Task brief: Please work out how many of the lines below include "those". Only the number should be given.
%%
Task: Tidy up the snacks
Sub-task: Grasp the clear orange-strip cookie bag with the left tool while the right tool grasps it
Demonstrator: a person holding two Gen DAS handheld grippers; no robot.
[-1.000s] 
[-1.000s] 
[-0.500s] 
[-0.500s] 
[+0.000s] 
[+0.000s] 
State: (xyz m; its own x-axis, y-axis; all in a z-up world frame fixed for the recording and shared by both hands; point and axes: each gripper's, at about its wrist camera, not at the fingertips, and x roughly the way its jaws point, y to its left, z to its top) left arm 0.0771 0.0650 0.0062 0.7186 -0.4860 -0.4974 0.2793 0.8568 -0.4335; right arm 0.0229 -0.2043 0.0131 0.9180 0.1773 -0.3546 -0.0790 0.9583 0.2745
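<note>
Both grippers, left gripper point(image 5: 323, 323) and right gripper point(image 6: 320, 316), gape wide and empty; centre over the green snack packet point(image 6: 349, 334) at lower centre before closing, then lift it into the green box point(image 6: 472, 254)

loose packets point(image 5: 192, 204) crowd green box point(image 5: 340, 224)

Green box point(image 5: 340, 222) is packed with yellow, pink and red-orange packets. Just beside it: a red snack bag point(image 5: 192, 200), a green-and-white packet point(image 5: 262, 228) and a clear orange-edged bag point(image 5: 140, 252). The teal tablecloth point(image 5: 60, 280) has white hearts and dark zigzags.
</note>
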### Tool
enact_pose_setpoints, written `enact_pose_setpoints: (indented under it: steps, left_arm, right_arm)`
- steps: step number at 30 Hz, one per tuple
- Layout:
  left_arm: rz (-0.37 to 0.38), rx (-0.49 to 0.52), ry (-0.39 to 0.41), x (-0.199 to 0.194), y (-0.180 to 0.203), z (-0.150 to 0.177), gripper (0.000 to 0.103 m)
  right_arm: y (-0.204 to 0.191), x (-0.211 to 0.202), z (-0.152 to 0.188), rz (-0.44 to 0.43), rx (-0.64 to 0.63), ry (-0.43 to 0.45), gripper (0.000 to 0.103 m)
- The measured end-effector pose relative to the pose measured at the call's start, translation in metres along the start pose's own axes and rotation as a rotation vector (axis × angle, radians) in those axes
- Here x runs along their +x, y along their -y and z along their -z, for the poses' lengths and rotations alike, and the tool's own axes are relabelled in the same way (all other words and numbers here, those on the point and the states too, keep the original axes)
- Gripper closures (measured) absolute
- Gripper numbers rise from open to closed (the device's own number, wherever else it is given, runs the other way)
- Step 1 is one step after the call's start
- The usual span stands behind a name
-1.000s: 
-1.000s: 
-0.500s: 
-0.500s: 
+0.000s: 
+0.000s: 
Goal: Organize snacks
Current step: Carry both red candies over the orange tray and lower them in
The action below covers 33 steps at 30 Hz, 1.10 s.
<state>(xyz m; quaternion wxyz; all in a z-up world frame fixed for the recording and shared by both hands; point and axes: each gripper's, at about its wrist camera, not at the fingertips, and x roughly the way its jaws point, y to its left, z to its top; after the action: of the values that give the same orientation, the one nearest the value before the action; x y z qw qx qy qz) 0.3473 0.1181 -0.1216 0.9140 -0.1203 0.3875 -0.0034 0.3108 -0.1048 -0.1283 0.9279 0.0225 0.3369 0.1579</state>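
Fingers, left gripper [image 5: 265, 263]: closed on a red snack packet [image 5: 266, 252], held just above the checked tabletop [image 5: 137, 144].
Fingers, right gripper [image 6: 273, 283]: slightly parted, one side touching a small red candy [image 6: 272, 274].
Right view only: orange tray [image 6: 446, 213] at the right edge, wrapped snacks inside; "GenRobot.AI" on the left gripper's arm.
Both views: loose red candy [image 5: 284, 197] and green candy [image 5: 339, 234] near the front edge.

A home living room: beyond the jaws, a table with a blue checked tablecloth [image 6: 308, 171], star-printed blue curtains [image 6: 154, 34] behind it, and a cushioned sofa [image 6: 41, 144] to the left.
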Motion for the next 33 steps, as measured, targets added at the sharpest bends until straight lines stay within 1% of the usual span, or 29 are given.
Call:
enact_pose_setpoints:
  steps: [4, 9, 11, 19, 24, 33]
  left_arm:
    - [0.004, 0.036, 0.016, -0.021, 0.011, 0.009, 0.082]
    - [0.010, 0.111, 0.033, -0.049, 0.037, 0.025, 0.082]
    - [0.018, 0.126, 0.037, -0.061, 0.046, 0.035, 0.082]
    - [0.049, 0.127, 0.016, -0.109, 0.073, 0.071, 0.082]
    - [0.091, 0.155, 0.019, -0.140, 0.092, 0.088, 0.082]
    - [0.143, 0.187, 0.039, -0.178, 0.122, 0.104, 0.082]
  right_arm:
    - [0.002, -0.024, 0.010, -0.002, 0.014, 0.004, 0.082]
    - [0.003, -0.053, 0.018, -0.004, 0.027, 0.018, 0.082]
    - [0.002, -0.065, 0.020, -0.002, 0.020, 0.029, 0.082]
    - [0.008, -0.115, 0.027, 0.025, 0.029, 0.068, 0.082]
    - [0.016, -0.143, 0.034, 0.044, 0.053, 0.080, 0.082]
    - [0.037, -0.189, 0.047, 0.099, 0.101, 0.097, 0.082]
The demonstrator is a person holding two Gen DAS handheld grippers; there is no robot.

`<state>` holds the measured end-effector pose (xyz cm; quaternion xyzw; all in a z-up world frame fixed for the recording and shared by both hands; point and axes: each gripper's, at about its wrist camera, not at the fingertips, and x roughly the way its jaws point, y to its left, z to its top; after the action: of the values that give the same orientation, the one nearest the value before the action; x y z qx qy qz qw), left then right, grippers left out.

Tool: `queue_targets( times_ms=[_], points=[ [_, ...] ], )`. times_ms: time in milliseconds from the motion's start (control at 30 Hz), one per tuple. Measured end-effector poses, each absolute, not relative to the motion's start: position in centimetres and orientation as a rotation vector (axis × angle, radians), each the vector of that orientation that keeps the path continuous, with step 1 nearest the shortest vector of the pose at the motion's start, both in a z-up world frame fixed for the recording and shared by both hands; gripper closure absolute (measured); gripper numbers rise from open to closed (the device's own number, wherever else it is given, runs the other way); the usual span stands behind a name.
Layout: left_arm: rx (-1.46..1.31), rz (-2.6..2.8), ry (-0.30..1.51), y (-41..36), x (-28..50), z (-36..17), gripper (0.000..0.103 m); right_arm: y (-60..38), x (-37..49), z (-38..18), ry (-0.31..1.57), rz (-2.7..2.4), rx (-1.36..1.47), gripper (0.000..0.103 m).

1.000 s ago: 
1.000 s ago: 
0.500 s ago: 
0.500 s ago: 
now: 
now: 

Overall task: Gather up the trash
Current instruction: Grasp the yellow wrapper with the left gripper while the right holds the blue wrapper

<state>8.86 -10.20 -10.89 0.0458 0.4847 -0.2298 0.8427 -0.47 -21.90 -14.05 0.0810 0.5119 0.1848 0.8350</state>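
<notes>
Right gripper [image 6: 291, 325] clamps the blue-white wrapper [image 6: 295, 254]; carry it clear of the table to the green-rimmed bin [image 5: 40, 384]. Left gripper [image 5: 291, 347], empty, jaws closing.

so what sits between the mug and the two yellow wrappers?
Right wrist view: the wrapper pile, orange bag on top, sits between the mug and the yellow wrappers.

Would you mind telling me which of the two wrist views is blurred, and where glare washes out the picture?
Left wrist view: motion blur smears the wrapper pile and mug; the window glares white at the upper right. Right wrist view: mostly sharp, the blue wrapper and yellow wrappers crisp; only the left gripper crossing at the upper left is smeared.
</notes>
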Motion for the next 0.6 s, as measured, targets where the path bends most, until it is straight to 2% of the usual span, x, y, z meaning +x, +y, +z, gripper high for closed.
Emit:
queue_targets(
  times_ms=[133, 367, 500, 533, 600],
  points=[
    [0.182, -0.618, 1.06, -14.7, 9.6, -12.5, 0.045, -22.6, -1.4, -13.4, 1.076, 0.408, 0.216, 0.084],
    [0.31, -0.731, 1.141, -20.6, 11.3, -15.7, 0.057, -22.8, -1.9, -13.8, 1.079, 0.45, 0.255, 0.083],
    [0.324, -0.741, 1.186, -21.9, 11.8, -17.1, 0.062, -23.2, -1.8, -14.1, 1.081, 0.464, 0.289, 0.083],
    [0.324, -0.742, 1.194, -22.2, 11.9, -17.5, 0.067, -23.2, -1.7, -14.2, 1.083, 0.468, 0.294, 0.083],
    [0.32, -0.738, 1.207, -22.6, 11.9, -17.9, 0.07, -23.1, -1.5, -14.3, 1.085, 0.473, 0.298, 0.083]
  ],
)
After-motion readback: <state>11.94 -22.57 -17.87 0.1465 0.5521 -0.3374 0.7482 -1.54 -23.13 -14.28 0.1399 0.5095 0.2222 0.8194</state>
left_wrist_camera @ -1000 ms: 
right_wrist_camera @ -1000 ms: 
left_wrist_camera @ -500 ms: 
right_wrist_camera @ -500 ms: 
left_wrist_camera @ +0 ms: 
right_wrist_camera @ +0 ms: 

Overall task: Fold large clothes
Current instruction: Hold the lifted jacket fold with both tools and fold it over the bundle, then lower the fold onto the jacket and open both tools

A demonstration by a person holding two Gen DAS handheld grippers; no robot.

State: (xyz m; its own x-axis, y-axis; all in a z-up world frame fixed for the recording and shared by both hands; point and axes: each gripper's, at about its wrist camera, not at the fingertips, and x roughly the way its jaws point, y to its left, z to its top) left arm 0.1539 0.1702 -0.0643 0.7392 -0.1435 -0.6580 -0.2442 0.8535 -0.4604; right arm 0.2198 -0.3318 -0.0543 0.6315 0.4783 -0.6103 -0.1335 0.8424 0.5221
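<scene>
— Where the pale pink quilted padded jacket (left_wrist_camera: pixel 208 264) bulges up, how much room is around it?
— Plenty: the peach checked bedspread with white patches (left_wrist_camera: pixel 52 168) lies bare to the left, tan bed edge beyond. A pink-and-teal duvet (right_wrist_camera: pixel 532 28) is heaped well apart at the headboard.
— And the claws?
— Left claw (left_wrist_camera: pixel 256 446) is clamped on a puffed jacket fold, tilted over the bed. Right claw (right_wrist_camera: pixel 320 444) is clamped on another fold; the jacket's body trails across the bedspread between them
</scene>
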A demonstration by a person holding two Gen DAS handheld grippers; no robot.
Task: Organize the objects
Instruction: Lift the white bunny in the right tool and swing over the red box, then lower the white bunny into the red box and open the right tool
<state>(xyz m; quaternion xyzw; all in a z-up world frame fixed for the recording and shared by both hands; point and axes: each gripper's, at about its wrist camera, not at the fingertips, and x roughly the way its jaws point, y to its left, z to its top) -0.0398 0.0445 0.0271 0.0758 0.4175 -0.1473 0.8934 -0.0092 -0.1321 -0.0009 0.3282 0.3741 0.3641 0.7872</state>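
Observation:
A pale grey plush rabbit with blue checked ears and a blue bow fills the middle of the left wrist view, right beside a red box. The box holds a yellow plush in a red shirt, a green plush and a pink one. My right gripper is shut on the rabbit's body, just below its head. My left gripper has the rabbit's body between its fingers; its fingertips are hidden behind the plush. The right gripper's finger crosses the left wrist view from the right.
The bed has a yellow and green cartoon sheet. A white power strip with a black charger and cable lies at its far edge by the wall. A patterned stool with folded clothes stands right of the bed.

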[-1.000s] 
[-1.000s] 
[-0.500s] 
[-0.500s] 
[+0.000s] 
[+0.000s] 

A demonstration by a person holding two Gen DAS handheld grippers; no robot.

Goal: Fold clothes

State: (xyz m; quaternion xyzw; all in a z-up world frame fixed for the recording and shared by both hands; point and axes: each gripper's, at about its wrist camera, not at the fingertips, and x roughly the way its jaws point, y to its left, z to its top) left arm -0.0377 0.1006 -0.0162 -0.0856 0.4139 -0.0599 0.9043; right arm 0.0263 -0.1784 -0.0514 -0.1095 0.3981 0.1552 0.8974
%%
Expected answer: 2